Comment s'autoriser l'invention d'une fiction, se débattre encore avec l'idée du roman, en découdre avec la poésie ? Ces questions sont-elles valables ou usées, négligeables ou intéressantes ? J'ai trouvé une réponse en creux dans le dernier livre de Joseph Mouton, livre qui démonte et démontre le désenchantement auquel conduisent trop de questions. Tout y passe : le devenir de l'artiste contemporain, la déprime de l'écrivain, la fermeture des bars et la catastrophe que constitue la perte d'une clé de voiture. Ou encore, plus prosaïquement, les agitations vaines et mondaines des micro-milieux (artistiques, poétiques, universitaires). Peu importe que Jean-Marie Grès soit reconnu au détour d'un dîner puisque la forme journal permet d'intégrer différentes strates de discours, et il arrive, lors de mini séquences lynchiennes, que les parois s'ouvrent, que des cloisons s'effondrent. On est alors dans un laboratoire hollywoodien entre un producteur névrosé, une assistante hystérique, des personnages dont on ne sait s'ils sortent d'un film où s'ils en sont les fabricants.
Mouton fait dire à son lecteur générique : Etes-vous conscient que nombre de lecteurs préfèrent votre poésie existentielle à votre parodie hollywoodienne ? Certes, mais la fiction en tant que construction d'un univers parallèle, constitue un rempart idéal à la dépression, agit comme virtualité, possibilité, impulsion, du stennos au storytelling piqué et repiqué aux mauvais auteurs, aux séries télé...

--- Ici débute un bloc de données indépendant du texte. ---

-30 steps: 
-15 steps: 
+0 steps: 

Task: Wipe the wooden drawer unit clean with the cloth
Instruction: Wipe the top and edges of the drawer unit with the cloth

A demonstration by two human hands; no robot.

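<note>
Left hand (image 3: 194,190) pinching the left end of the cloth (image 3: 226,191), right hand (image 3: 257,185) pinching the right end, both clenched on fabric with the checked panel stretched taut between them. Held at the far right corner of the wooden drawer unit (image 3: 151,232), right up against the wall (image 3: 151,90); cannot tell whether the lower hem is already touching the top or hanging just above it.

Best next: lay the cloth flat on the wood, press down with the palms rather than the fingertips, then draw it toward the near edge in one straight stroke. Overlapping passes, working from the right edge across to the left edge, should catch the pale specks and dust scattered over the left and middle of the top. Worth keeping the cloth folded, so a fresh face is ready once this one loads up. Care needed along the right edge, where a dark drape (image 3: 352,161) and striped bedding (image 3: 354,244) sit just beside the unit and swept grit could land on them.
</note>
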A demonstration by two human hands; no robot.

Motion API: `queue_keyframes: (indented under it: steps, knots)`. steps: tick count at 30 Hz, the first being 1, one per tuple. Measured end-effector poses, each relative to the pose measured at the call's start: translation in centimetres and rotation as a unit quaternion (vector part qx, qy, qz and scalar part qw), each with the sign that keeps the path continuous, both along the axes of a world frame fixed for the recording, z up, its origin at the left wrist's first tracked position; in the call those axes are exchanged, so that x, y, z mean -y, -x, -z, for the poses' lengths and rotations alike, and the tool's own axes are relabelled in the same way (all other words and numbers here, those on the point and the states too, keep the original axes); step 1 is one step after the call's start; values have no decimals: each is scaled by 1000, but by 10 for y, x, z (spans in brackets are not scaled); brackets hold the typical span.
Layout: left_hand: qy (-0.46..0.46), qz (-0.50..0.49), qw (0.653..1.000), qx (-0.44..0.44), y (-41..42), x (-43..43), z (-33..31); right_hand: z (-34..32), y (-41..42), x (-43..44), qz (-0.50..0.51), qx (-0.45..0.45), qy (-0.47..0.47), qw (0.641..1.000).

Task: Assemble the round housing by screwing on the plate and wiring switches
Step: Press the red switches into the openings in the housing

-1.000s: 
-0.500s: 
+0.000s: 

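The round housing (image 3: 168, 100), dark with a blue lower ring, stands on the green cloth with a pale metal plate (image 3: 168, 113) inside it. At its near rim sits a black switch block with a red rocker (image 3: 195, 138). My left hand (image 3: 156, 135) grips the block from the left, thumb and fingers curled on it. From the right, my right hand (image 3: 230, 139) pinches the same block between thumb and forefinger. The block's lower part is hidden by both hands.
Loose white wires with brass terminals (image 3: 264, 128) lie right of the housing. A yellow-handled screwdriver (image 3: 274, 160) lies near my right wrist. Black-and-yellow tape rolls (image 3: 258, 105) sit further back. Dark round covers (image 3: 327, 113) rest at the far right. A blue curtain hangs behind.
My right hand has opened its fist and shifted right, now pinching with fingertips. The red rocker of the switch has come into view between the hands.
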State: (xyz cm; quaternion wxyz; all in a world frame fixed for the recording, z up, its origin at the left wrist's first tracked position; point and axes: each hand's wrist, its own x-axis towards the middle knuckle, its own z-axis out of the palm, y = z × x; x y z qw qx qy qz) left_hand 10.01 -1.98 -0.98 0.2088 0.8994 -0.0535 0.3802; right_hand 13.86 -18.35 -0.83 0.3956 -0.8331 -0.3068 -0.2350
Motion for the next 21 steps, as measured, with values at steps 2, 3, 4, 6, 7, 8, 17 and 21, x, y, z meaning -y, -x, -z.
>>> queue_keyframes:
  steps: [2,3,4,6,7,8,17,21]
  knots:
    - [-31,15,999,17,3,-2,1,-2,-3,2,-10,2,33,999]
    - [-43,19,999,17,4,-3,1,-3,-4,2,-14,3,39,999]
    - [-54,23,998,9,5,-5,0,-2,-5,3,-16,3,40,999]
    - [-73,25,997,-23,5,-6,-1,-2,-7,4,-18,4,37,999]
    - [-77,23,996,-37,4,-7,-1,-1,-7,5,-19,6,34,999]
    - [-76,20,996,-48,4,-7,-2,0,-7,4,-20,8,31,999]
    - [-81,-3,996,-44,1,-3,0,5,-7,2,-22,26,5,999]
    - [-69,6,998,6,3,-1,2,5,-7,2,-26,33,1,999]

parce que, oui, seule la fiction fait qu'on tient le coup, dans une existence de toutes façons tragique. On domestique l'existence pour se divertir, par petites secousses narratologiques à partir d'ingrédients ready made (une série de films d'avalanche, un bestseller acheté chez Carrefour).L'idée m'a traversée un instant que Mouton était l'écrivain hybride de notre époque, le transversal à l'état pur, le Hannibal qui n'a pas pris Rome mais a développé de fulgurantes stratégies, cloné cinéma et littérature, un Houellebecq cadiotisé - sans la morgue mortifère de l'un, ni le désir excessif de séduire de l'autre. Ou, mieux :
Un Roquentin du virtuel. (Pardon, Joseph, pour l'avalanche de références).De Marseille à Los Angeles et du monde de l'art au supermarché, on rit beaucoup chez Mouton, même si le voile noir de la mélancolie s'abat de temps en temps sur la vie et vient contaminer l'œuvre, même si une misogynie latente fait parfois surface : oublier le prénom d'une fille draguée dans une soirée, n'est-ce pas odieux ? Exhiber une créature aux seins prothétiques (Rhonda), faire semblant d'en pincer pour une brave fille rencontrée sur un site (Gabrielle, Maryline), qu'est-ce que ça veut dire ?
Cela signifie que je préfère être une femme dans la vie qu'une héroïne dans un livre de Joseph Mouton, bien que sa misogynie demeure agaçante, déroutante, ou simplement amusante. L'Amicale des lecteurs de Delenda Ouest accepte tous les adhérents, les fans, les sceptiques, les tragiques et les futiles, les anxieux. C'est pour cette raison que ce livre-ci, à la suite du précédent, doit être lu de toute urgence.